Divided Australia sails into the future

Aboriginal Art Directory | 12.04.08

News source: Nation Media

An article about the changing face of Australia.

Quoted from the article:

In an age when the world is becoming aware of the number of cultures that it is losing, the Aboriginal revival came at just the right time.

Big business sat up and took notice. Now Qantas, the national airline, is covered in Aboriginal motifs. Elegant galleries have opened everywhere featuring Aboriginal art, and the National Gallery of Victoria has a special section devoted to it.

Although this may depict Australia as some kind of paradise, the country has been stricken by serious drought in the past decade, which has forced Australians to rethink their economic strategies, particularly the country’s dependence on sheep and cattle farming.

The population, having tripled within my lifetime, has meant that there are teething problems when it comes to settling immigrants.

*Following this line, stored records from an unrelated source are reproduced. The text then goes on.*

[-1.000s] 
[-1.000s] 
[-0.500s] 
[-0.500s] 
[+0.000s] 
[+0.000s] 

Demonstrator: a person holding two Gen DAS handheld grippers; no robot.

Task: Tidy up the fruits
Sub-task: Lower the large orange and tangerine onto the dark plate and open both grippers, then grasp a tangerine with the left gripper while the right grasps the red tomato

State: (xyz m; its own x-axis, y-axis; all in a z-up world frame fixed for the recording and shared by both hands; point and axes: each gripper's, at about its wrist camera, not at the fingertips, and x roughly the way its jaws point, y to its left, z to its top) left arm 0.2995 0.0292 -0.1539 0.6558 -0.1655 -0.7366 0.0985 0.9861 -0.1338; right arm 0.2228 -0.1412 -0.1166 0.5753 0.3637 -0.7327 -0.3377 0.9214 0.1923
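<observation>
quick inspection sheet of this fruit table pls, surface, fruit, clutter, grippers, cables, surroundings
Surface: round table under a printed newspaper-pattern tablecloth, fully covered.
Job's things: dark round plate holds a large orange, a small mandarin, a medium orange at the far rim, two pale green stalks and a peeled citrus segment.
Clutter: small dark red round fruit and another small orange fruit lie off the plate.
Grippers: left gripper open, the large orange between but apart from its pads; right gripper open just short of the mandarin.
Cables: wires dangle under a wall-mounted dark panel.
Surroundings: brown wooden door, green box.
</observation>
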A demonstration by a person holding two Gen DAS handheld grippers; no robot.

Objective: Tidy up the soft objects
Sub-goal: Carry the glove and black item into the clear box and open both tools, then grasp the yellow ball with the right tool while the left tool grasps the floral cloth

In December 2005, race riots shocked the residents of the eastern Sydney suburb of Cronulla, and shook them out of their complacency. This even though Australia is strict about who it lets in, even as a visitor — bank balances, status, respectability are all carefully examined, and an intending traveller from, say Kenya, risks losing Ksh12,000 ($187.50) if the visa application fails.

Furthermore, there is an unresolved trauma that refuses to go away. The truth is that Australia is not really one country but two, with the Aboriginals (the oldest continuous living culture in existence) often choosing a kind of apartheid mostly at the “top end” of the country, shutting themselves in their communities and insisting on permits from those who profess a wish to visit them — granted only if the applicants show a serious interest and respect for their way of life.

Apart from that, there are hordes of children who do not go to school and who wander about aimlessly, whose parents can often not be found and who inhabit a kind of no-man’s land.

Belated attempts by successive governments to create housing for many of the communities have failed due to their dislike of the nuclear-family-oriented home.

Alcoholism is so severe a problem that the police routinely perform random breath tests, invariably more often on blacks than on whites.